Segment Start: DATA SHOWN

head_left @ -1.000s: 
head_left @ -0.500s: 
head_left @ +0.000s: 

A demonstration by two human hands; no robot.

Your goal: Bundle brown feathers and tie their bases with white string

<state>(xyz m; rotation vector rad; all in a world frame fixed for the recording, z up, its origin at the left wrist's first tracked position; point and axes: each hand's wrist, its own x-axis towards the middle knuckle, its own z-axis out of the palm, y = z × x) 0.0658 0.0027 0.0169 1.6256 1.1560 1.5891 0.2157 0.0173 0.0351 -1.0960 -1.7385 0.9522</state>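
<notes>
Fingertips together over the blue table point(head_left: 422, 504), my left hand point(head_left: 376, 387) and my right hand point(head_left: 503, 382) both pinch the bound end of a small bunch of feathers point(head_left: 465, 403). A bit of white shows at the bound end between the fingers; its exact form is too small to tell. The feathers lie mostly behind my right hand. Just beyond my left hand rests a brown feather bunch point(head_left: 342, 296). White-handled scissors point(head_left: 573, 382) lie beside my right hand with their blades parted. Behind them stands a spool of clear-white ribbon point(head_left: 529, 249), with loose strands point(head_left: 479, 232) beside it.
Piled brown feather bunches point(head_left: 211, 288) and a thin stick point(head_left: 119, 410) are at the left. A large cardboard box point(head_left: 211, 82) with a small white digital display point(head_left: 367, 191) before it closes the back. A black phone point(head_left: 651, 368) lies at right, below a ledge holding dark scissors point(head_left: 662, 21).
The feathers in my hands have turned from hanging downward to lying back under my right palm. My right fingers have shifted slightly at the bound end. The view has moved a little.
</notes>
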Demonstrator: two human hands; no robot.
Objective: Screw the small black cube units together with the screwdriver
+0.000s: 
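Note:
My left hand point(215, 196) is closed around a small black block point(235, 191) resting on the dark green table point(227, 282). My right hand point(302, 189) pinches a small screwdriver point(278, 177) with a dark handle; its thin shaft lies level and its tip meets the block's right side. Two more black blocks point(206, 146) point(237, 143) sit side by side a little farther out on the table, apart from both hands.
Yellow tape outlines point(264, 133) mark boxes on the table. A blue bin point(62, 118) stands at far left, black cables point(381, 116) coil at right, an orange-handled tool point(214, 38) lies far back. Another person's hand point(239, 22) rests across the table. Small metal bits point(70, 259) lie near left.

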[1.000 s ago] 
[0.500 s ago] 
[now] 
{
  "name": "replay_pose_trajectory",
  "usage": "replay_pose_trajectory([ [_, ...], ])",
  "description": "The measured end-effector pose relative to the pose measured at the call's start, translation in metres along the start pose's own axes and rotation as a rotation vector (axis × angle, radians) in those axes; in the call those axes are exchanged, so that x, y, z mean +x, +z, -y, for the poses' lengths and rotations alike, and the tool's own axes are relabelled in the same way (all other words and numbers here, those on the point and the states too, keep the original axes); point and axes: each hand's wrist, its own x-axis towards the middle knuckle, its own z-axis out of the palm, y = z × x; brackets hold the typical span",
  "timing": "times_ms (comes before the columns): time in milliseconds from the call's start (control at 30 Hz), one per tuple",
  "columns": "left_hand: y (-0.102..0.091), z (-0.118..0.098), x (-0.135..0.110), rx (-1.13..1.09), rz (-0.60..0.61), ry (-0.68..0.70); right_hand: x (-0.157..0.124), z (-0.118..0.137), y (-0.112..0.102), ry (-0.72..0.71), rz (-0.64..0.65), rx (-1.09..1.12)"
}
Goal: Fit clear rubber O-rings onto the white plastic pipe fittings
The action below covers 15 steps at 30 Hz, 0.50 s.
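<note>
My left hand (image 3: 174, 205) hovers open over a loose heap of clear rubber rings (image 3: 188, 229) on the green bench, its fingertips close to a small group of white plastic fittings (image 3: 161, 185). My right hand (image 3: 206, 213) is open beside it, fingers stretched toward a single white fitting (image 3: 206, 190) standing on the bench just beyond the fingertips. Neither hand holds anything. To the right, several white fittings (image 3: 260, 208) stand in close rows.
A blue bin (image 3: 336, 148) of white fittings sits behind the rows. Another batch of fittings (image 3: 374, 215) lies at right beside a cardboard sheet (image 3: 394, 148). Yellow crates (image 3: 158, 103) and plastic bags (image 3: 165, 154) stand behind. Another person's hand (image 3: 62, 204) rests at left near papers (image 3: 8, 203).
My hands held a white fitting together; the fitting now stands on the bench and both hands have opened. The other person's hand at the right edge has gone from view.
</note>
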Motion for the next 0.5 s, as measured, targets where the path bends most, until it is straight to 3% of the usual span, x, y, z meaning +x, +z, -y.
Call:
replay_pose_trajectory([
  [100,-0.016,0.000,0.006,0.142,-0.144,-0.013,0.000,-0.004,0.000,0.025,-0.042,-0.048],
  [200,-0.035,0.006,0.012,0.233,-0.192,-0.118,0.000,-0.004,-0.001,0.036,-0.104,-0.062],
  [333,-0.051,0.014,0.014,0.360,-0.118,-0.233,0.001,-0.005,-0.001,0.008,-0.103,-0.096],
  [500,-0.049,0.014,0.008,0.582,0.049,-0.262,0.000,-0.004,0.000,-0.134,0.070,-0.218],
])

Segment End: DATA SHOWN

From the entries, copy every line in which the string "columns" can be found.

**FINISHED TASK:**
  "timing": "times_ms (comes before the columns): time in milliseconds from the call's start (control at 30 Hz), one per tuple",
  "columns": "left_hand: y (-0.102..0.091), z (-0.118..0.098), x (-0.135..0.110), rx (-1.13..1.09), rz (-0.60..0.61), ry (-0.68..0.70); right_hand: x (-0.157..0.124), z (-0.118..0.137), y (-0.112..0.102), ry (-0.72..0.71), rz (-0.64..0.65), rx (-1.09..1.12)"

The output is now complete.